Sale of City Gourmets Limited ("CGL") and Carwardine Limited
(the "Companies")
The Companies together own and operate the Group's coffee businesses, "Madisons
Coffee", "Madisons Speciality Coffee Bars" and "Carwardine's of Bristol", across
a total of 27 sites.
Madisons has completed the sale of the Group's coffee operations for an initial
cash consideration of #2.20 million payable on completion. In addition the
Group will receive a deferred cash consideration of #0.10 million subject to the
completion of an existing property transaction.
Under the agreement, the entire issued share capital of two Madisons'
subsidiaries, City Gourmets Limited ("CGL") and Carwardine Limited (together the
"Companies") have been acquired by the Out of Town Group Limited ("OOTG").
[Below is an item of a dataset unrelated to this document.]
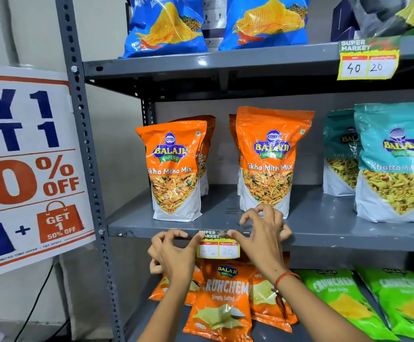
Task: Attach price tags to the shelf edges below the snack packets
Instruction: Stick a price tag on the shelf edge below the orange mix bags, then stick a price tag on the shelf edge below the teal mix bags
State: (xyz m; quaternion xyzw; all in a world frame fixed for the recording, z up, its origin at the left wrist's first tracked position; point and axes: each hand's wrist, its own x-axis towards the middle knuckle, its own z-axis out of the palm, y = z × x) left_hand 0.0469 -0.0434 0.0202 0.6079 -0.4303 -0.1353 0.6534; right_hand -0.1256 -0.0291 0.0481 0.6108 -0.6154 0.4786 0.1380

The initial cash consideration will be reduced by #0.70 million, which is the
amount equal to the estimated working capital requirement of the Companies,
which have been assumed on completion by OOTG.
The actual working capital requirement will be calculated by reference to the
agreement of completion accounts within three months and the actual adjustment
made accordingly.
The net book value of the fixed assets of the Companies was #1.27 million at 19
October 2003. In the management accounts (which have not been audited) for the
52-week period to 29 June 2003 the coffee businesses being sold produced a
turnover of #6.45 million and a profit before tax of #0.07 million.
Prior to the sale of the shares of the Companies the Madisons' group have
carried out a reorganisation pursuant to which (i) Richoux Limited purchased
from CGL the business of Richoux Restaurants at a market value of #2.50 million
(ii) Madisons purchased the entire share capital of Richoux Limited from CGL
(iii) CGL purchased from Newultra Limited the business of the Rendezvous
Restaurant in Windsor for a consideration of #50,000 and (iv) Madisons purchased
from CGL various assets and liabilities relating to Madisons' head office
function in Putney, London for #1.
Under the terms of the agreement the Group has agreed to change its name,
subject to shareholder approval, by no later than end of December 2004.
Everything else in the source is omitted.